Nanorods to hexagonal nanosheets of CuO-doped manganese oxide nanostructures for higher electrochemical supercapacitor performance

CV and SEM images of 3% CuO doped Mn2O3 thin films synthesized by SILAR method. [Display omitted] •Novel and simple chemical synthesis route for CuO doped Mn2O3 thin films.•Different nanostructures of CuO doped Mn2O3 thin films prepared by altering doping percentage.•3% CuO doped Mn2O3 thin films show the higher current density 15.33 mA/cm1.•CuO doped electrodes show higher electrical performance than the other electrodes. In this work, the extraordinary properties of CuO addition on the morphology and supercapacitive performance of Mn2O3 electrodes were demonstrated. Concisely, CuO/Mn2O3 thin films were prepared by an easy and inexpensive successive ionic layer adsorption and reaction (SILAR) method.
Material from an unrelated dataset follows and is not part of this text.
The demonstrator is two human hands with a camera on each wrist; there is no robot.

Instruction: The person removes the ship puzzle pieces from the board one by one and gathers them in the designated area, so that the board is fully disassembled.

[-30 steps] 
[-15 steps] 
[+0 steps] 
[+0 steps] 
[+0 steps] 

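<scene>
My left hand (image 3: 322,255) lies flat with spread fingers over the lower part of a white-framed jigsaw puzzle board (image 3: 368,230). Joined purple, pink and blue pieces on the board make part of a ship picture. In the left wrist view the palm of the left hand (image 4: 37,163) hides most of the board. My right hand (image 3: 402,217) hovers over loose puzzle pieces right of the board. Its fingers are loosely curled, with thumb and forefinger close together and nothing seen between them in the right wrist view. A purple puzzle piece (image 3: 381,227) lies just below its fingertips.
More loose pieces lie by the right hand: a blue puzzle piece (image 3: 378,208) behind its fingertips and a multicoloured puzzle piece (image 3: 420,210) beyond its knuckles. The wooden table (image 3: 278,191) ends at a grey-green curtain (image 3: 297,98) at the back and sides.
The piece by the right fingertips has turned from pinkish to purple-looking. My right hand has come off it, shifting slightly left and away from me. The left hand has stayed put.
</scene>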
The prepared thin films were characterized by various sophisticated physiochemical systems. The results demonstrated formation of Mn2O3 thin films with noteworthy morphological alteration upon introduction of CuO. Furthermore, a significant effect of CuO introduction was observed on the electrocatalytic properties of the nanostructured Mn2O3 electrodes. At 3% CuO doping, the Mn2O3 electrodes displayed the maximum specific capacitance owing to formation of nanoplate-like structures. The enhanced specific capacitance attained for 3% CuO doping in the Mn2O3 electrode was 500 F/g at 5 mV/s in a 3 M KOH electrolyte. All results confirmed the plausible potential of the CuO/Mn2O3 electrode for supercapacitor applications.